Further, the CEO Lanham Naiper mentioned strong growth prospects for the company. It expects to deliver growth as companies migrate to cloud data centers from their internally managed, slower and expensive servers. This is further corroborated by the strong 49% growth in its cloud computing service segment, which now accounts for 25% of its total sales (up from 21% last year).

It is also committed to innovation, constantly developing different ways of interaction with the cloud network. Its OpenStack public cloud is one such product that distinguishes it from its competitors. Until now, cloud computing had limited inter-operability, while on the other hand the OpenStack public cloud will allow interaction between many different cloud networks. This means it will function just like the Internet where many service providers can operate in conjunction with one another rather than having to rely on it internal processes which generally have lower compatibility.

Further, the company is also focused on tapping the increasing demand in mobile technologies, which is expected to account for approximately 57% of total IT industry growth in 2013 (according to IDC).  Rackspace Hosting, Inc. (NYSE:RAX) recently launched a pre-configured mobile stack specifically for mobile applications, which will help to reduce complexity for mobile developers and will enable them to innovate faster.

Competition

As mentioned earlier, there are a number of companies in the cloud computing space. Two key competitors include Citrix Systems, Inc. (NASDAQ:CTXS) and Red Hat, Inc. (NYSE:RHT).

Citrix Systems, Inc. (NASDAQ:CTXS) is much larger in size versus Rackspace Hosting with $13 billion market capitalization and $2.5 billion revenue. Its operating margin is higher at 15%, which means that it is able to manage its expense well. However, its quarterly revenue growth of 19% is not as impressive as Rackspace Hosting’s 25%. But it is has a good PEG ratio of 1.26 meaning that the company is relatively undervalued versus its peers.

Next is Red Hat, Inc. (NYSE:RHT), which is more comparable to Rackspace Hosting with $9.7 billion market capitalization and $1.3 billion revenue. Again, in comparison with Rackspace Hosting, this company has much better margins of 18%. Red Hat recently reported its 4Q12 numbers with revenues increasing 17% but missing analyst expectations by a modest $1.6 million.  CFO Charlie Peters hinted that revenues were hindered by its aggressive investments in new categories like storage, cloud computing, management and big data, but at the same time also mentioned that they come with positive signs of long-term goals. But looking at its PEG ratio of 2.33, it seems the stock is overvalued.

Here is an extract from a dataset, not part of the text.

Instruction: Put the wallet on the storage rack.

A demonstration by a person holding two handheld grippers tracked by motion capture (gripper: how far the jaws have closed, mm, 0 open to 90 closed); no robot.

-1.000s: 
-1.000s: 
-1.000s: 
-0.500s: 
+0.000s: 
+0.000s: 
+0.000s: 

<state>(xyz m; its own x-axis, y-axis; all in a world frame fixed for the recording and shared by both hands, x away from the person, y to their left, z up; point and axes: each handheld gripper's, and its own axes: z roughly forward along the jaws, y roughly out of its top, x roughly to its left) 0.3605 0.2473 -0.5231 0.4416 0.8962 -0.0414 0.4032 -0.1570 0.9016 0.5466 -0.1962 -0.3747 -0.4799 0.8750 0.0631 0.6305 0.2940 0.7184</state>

On the balance sheet front, Citrix and Red Hat both have managed to maintain a debt free balance sheet, while Rackspace Hosting has a debt/equity ratio of 15%. Further, Rackspace Hosting has a lower cash balance of $292 million versus Citrix and Red Hat’s strong balances of $928 million and $879 million, respectively.

Conclusion

Out of the three, Rackspace Hosting has a strong historical return of equity of 15% and also a modest PEG ratio of 1.76. But the real test will be if the company can demonstrate that it has the requisite scalability to support this movement as well as be able to wade through the rising price competition. With the current pullback in share price it is a good time to invest but keep an eye on the revenue growth and its competition.